--- Information supplied Enclosed Below ---

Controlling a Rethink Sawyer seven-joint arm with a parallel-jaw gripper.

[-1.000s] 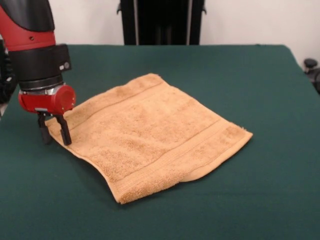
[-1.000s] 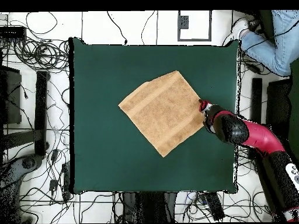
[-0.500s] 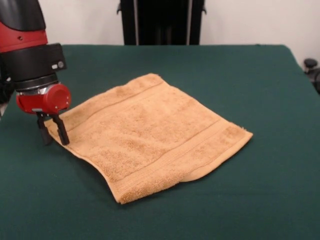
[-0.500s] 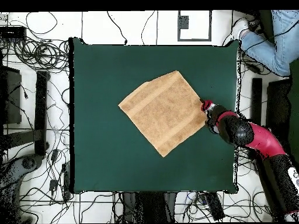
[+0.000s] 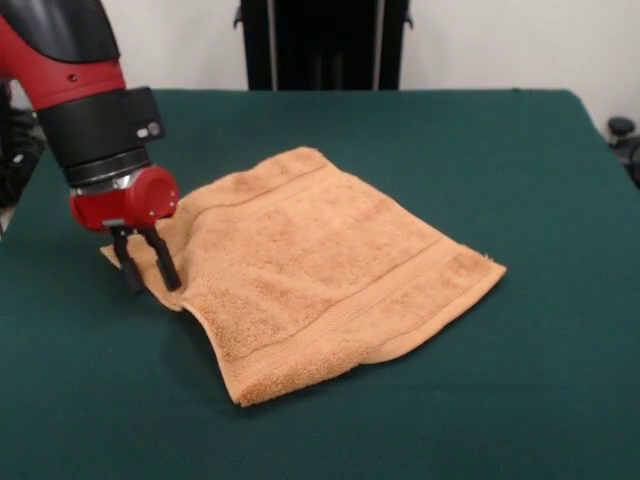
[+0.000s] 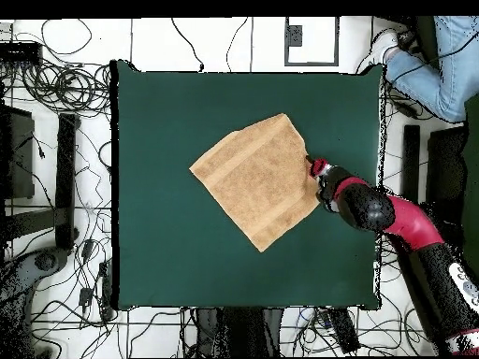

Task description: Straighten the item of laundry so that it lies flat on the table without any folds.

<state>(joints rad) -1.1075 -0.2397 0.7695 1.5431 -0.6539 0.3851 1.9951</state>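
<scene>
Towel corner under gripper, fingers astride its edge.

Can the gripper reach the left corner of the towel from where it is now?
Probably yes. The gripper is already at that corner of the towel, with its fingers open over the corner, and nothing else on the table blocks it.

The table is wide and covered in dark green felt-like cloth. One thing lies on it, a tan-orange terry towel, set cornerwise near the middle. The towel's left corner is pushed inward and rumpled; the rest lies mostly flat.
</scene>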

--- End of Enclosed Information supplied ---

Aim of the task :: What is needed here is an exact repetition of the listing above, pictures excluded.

Result of this task ::
Controlling a Rethink Sawyer seven-joint arm with a parallel-jaw gripper.

[-1.000s] 
[-1.000s] 
[-0.500s] 
[-0.500s] 
[+0.000s] 
[+0.000s] 

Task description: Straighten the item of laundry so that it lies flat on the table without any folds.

<state>(joints rad) -1.1075 -0.2397 0.7695 1.5431 -0.6539 0.3851 1.9951</state>
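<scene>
Towel corner under gripper, fingers astride its edge.

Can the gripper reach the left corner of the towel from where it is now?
Probably yes. The gripper is already at that corner of the towel, with its fingers open over the corner, and nothing else on the table blocks it.

The table is wide and covered in dark green felt-like cloth. One thing lies on it, a tan-orange terry towel, set cornerwise near the middle. The towel's left corner is pushed inward and rumpled; the rest lies mostly flat.
</scene>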

That completes the output for this exercise.